» **Work task**:
Filter these entries down to lines holding "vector".

» **Records for this exercise**:

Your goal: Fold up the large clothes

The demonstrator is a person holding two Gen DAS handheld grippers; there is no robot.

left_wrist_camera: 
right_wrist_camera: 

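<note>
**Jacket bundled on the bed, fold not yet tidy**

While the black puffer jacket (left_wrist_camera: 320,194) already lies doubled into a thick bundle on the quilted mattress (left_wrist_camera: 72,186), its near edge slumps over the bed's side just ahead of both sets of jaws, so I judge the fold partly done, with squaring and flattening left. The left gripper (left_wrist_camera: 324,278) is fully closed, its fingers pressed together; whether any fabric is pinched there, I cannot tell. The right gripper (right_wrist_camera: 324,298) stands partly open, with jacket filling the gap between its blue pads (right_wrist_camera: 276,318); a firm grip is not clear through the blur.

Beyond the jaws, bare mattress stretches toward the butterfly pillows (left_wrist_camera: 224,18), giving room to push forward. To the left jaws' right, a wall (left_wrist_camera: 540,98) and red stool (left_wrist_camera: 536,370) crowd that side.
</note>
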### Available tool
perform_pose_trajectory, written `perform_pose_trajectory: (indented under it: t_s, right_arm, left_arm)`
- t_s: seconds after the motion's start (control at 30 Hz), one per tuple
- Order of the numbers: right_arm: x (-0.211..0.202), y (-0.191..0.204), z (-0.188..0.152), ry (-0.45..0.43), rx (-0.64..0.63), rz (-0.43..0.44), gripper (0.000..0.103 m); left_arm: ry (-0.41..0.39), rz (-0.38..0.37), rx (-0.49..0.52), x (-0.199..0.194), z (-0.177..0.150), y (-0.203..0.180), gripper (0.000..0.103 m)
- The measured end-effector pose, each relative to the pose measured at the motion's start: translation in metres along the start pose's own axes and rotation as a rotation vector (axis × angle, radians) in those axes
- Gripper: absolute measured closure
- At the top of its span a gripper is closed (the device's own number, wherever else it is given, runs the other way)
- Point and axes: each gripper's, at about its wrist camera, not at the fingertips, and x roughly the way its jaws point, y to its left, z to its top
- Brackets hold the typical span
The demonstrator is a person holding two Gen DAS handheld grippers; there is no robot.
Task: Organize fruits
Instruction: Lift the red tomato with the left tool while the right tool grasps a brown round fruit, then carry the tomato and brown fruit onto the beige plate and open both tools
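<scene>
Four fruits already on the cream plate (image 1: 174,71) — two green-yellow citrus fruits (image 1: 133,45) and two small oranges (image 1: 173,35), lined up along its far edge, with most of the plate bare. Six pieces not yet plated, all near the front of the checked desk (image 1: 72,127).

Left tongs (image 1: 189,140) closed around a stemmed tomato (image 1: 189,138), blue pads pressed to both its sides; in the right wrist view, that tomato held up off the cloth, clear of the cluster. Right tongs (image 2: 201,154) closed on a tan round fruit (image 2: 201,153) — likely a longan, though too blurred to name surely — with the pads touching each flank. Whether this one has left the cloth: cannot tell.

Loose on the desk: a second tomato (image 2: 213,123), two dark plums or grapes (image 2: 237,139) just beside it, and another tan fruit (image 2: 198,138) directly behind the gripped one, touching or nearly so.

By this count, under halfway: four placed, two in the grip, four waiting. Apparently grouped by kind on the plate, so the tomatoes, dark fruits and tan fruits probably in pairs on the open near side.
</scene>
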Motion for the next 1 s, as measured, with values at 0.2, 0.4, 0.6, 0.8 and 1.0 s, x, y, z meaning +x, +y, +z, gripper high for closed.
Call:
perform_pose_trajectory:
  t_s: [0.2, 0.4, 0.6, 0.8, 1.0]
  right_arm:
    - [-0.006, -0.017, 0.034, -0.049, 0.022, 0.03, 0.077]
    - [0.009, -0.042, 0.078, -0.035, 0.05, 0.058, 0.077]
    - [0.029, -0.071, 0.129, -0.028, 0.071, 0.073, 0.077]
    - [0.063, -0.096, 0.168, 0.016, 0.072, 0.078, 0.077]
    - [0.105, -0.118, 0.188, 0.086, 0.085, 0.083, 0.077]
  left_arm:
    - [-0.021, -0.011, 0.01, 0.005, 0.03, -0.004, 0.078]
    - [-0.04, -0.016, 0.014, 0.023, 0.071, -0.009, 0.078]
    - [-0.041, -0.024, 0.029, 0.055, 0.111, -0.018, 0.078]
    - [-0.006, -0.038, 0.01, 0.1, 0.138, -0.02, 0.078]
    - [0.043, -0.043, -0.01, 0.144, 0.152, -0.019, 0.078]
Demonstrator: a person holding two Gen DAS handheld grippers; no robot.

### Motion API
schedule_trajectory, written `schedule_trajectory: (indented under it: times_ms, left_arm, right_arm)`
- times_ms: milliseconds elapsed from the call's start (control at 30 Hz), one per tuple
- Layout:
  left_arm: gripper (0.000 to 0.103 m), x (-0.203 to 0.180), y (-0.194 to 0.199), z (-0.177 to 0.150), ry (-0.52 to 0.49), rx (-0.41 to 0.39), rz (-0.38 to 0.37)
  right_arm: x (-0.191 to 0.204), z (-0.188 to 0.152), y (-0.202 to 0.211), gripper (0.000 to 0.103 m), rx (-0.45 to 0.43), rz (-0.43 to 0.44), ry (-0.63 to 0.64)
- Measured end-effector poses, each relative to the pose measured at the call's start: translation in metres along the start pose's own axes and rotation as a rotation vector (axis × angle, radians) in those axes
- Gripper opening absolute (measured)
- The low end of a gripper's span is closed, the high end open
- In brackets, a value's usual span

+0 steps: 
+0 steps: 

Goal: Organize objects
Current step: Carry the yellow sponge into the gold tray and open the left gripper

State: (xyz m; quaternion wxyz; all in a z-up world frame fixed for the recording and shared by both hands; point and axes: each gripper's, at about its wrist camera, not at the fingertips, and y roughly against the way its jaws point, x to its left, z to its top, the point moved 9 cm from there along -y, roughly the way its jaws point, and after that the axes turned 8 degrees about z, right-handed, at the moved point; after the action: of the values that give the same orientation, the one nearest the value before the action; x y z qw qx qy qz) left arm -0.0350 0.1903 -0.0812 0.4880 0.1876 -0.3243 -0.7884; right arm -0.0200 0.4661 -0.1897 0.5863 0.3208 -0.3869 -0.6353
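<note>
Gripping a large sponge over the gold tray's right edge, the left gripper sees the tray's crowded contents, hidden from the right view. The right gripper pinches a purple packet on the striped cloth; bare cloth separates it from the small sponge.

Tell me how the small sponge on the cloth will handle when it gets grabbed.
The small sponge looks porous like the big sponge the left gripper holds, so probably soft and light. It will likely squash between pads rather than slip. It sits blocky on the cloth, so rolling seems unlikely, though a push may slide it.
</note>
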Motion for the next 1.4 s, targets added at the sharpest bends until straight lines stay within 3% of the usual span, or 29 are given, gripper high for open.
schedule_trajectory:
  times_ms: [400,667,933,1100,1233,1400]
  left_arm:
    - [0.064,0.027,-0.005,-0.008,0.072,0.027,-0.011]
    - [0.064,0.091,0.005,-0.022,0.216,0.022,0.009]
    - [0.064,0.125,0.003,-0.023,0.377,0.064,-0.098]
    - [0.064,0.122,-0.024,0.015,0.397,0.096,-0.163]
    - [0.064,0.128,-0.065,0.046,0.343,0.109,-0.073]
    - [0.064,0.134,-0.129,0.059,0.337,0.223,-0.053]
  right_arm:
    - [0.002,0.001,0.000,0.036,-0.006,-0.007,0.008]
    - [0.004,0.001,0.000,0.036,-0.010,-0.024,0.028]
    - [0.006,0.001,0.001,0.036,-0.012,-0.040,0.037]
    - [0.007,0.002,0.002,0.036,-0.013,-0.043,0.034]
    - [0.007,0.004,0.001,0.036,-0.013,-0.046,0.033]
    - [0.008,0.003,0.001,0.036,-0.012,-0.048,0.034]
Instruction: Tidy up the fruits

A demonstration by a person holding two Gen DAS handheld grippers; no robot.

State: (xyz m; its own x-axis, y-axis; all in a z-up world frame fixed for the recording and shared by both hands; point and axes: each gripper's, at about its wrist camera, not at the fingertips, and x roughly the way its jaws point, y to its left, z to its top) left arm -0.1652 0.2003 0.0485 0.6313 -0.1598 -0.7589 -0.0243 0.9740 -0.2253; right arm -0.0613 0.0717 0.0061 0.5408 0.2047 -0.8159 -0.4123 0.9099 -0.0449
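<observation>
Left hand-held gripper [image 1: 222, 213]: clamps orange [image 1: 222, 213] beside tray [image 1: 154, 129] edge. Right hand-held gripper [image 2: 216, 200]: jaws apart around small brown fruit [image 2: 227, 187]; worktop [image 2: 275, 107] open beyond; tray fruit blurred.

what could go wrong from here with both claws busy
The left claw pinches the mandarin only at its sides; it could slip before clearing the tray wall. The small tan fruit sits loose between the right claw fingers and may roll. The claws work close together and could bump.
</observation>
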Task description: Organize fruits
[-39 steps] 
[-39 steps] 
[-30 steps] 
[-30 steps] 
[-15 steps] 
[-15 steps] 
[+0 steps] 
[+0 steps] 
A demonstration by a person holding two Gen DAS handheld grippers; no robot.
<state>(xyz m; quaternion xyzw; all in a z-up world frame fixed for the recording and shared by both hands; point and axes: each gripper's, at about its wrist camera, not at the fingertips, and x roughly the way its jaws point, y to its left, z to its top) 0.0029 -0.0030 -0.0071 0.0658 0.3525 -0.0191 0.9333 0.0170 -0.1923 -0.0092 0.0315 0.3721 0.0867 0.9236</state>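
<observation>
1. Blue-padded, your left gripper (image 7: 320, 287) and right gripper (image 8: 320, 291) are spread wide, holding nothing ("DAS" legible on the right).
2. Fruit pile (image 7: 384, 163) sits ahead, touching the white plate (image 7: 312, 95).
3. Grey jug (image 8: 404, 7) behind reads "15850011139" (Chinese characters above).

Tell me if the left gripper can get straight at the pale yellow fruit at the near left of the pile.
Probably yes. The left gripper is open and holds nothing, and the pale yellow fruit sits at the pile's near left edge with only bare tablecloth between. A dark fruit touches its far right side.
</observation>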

» **Answer to this exercise**:
- The measured end-effector pose, each relative to the pose measured at the motion's start: translation in metres along the start pose's own axes and rotation as a rotation vector (axis × angle, radians) in those axes
- Measured end-effector poses, each relative to the pose measured at the call's start: translation in metres along the start pose's own axes and rotation as a rotation vector (axis × angle, radians) in those axes

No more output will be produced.